Doku über drei Lokaljournalisten und die Herausforderungen ihres Berufsstamdes durch die Digitalisierung.

Diskussion

Thomas Willmann muss es wissen. Wie die Zeiten genau gewesen seien, fragt er die vier Jugendlichen, die gerade einen Staffellauf bei einem Sportfest gewonnen haben. Dann kritzelt er die Zahlen in ein Notizbuch. Papier und Stift sind noch immer die Hauptarbeitsgeräte des Journalisten. Bei der Schweriner Volkszeitung (SVZ) ist Willmann für den Lokalsport zuständig. Wenn andere ihr Wochenende genießen, ist er auf den Fußballplätzen unterwegs, um anschließend in der Redaktion Spielberichte zu verfassen. Mit den meisten Trainern und Betreuern ist der Reporter per Du; es würde Willmann auch nie einfallen, einen Spieler wegen eines Fehlschusses namentlich zu rügen. Da schreibe er lieber, dass der Angriff nicht optimal zu Ende gespielt worden sei, sagt er. Die Fotos für seine Berichte macht Willmann überdies selbst.

„Print hat keine Zukunft“

Die Arbeitsbedingungen seiner jüngeren Kollegin Anna Petersen von der Landeszeitung Lüneburg (LZ) sind gegenüber denen von Willmann fast luxuriös. Wenn sie über eine neue Nutzpflanze berichtet und dazu mit einem Bauern über den Acker geht, hat sie einen Fotografen dabei, der den Landwirt zu ein paar Posen animiert. Die Journalistin interessiert sich vor allem für die Menschen in ihrer Region, über die sie einfühlsame Porträts verfasst.

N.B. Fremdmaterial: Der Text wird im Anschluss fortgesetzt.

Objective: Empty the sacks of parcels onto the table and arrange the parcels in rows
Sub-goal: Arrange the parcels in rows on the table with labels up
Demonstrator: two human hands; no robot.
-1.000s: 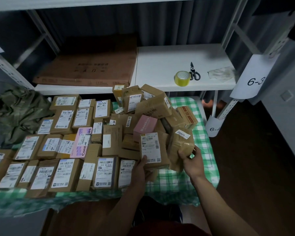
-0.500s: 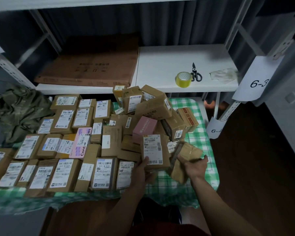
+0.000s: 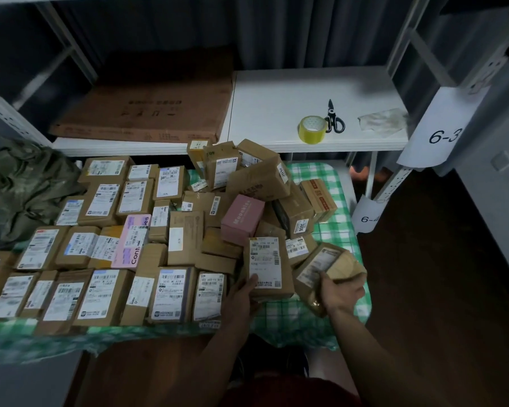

Werner Hülsmann von den Osnabrücker Nachrichten (ON) hingegen ist so etwas wie der Baby Schimmerlos von Osnabrück. Auch wenn sich das glamouröse (Nacht-)Leben in der niedersächsischen Stadt in Grenzen hält, schafft er es dennoch seit 30 Jahren, seine Klatsch-Kolumne zu füllen, worüber er selbst zu einer Art Szenegröße geworden ist.

Ein Blick in den Arbeitsalltag

Der Dokumentarfilm „Die letzten Reporter“ folgt den drei Journalisten durch ihren Arbeitsalltag, wobei sie auf unterschiedliche Weise vor derselben Herausforderung stehen. „Print hat keine Zukunft“, erklärt ein Referent gleich zu Beginn des Films. Auch viele Lokalzeitungen sehen sich in ihrer Existenz bedroht. Denn selbst wenn sie sich dem Online-Journalismus öffnen, erreichen sie damit nicht ihre oft betagten Stammleserschaft, die ihnen schlicht wegzusterben droht.

Doch von den soziologischen und ökonomischen Hintergründen der Krise ist im Film kaum die Rede. Man erfährt nicht, wem die Zeitungen gehören, noch wie sich die Auflagenzahlen entwickelt haben. Der Filmemacher Jean Boué konzentriert sich auf die drei Protagonisten, die er in ihren Job begleitet oder sie ihre Sicht der Dinge bisweilen direkt in die Kamera sagen lässt.

So erklärt Werner Hülsmann, dass er sich wie ein Fossil fühle. Er macht kein Hehl daraus, dass er kurz vor der Rente keine Lust mehr verspüre, sich auf neue Formen des Journalismus einzulassen. Als er innerhalb der Redaktion umziehen muss, schleppt er seine Aktenordner mit, in denen er all seine Artikel der letzten Jahrzehnte gesammelt hat.

Dem Sportreporter Willmann geht es ähnlich, aber er gibt sich zumindest halbwegs interessiert, wenn zwei junge Frauen ihn und seine Kollegen für „Digital Storytelling“ begeistern wollen. Anna Petersen in Lüneburg steht der Entwicklung schon auf Grund ihres Alters wesentlich positiver gegenüber. Schließlich ist es in der Landeszeitung Lüneburg längst üblich, dass in der morgendlichen Redaktionssitzung die Klickzahlen der Online-Artikel referiert werden.

Bei Kaffee und Kuchen

Der Alltag der drei Journalisten wird hier in Passagen von unterschiedlicher Länge ohne Off-Kommentar in Parallelmontage gezeigt. In den Statements der Protagonisten dreht sich nahezu alles um ihr Berufsleben. Wenn Willmann durchblicken lässt, dass seine Ehe unter den ständigen Wochenenddiensten leide, ist das schon das Privateste, was man hier erfährt. Dafür hat der Film viel Realsatire zu bieten, für die meist der Klatschreporter Hülsmann zuständig ist. Wenn er eine in die Jahre gekommene Sopranistin bei Kaffee und Kuchen in deren Garten in Osnabrück interviewt, die von ihren großen Erfolgen berichtet und zwischendurch ihr Hundchen herzt, nimmt sich der simulierte Glamour schlicht grotesk aus. Und wenn Anna Petersen am Lesertelefon erklären soll, wo denn die Weihnachtsbeleuchtung bleibe oder was es mit den neuen Verkehrsschildern auf sich habe, sieht man ihr an, dass dieser Leserservice nicht unbedingt zu ihren journalistischen Lieblingsbeschäftigungen gehört.